*Exercise description:* The whole listing should be retyped exactly as it appears.

*Supplied material:*
▬▬▬▬▬▬▬▬▬▬

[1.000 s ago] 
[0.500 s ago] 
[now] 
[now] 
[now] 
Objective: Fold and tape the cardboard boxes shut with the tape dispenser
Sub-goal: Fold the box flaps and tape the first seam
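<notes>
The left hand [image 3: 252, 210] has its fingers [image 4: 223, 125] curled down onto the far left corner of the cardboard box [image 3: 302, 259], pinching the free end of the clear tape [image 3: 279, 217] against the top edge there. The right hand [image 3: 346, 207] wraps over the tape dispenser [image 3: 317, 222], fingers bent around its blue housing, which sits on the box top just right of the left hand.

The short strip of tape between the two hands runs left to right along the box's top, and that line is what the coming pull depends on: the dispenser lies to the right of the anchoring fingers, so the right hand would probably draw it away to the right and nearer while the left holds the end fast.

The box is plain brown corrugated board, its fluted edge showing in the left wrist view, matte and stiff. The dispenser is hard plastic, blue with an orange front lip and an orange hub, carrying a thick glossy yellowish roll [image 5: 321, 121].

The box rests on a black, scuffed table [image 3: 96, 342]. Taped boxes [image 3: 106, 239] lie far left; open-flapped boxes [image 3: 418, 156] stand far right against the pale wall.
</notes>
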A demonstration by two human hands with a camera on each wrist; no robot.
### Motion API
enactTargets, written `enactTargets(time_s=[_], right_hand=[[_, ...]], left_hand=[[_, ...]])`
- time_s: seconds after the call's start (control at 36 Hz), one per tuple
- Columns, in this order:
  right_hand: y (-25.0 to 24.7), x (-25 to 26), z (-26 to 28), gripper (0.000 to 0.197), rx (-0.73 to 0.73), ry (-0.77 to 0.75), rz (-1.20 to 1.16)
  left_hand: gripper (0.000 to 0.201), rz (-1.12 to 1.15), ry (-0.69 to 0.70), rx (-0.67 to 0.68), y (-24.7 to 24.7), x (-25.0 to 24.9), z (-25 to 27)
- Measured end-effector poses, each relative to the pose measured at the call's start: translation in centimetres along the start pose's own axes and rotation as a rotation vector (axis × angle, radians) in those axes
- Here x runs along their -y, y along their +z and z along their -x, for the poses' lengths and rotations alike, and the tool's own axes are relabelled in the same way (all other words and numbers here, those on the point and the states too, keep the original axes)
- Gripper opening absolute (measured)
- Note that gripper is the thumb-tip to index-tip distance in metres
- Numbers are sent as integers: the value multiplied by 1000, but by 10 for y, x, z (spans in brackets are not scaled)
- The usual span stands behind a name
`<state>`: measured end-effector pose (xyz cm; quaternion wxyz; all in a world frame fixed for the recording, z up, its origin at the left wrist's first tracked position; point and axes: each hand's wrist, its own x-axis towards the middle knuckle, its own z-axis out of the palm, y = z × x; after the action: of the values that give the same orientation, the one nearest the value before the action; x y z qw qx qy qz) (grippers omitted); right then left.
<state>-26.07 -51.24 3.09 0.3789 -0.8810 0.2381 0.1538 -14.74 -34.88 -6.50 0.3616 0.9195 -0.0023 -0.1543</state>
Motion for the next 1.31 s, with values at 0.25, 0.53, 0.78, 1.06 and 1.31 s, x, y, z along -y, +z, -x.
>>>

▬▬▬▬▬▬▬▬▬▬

*Written response:*
[1.000 s ago] 
[0.500 s ago] 
[now] 
[now] 
[now] 
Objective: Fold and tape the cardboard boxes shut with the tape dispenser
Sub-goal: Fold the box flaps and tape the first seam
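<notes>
The left hand [image 3: 252, 210] has its fingers [image 4: 223, 125] curled down onto the far left corner of the cardboard box [image 3: 302, 259], pinching the free end of the clear tape [image 3: 279, 217] against the top edge there. The right hand [image 3: 346, 207] wraps over the tape dispenser [image 3: 317, 222], fingers bent around its blue housing, which sits on the box top just right of the left hand.

The short strip of tape between the two hands runs left to right along the box's top, and that line is what the coming pull depends on: the dispenser lies to the right of the anchoring fingers, so the right hand would probably draw it away to the right and nearer while the left holds the end fast.

The box is plain brown corrugated board, its fluted edge showing in the left wrist view, matte and stiff. The dispenser is hard plastic, blue with an orange front lip and an orange hub, carrying a thick glossy yellowish roll [image 5: 321, 121].

The box rests on a black, scuffed table [image 3: 96, 342]. Taped boxes [image 3: 106, 239] lie far left; open-flapped boxes [image 3: 418, 156] stand far right against the pale wall.
</notes>
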A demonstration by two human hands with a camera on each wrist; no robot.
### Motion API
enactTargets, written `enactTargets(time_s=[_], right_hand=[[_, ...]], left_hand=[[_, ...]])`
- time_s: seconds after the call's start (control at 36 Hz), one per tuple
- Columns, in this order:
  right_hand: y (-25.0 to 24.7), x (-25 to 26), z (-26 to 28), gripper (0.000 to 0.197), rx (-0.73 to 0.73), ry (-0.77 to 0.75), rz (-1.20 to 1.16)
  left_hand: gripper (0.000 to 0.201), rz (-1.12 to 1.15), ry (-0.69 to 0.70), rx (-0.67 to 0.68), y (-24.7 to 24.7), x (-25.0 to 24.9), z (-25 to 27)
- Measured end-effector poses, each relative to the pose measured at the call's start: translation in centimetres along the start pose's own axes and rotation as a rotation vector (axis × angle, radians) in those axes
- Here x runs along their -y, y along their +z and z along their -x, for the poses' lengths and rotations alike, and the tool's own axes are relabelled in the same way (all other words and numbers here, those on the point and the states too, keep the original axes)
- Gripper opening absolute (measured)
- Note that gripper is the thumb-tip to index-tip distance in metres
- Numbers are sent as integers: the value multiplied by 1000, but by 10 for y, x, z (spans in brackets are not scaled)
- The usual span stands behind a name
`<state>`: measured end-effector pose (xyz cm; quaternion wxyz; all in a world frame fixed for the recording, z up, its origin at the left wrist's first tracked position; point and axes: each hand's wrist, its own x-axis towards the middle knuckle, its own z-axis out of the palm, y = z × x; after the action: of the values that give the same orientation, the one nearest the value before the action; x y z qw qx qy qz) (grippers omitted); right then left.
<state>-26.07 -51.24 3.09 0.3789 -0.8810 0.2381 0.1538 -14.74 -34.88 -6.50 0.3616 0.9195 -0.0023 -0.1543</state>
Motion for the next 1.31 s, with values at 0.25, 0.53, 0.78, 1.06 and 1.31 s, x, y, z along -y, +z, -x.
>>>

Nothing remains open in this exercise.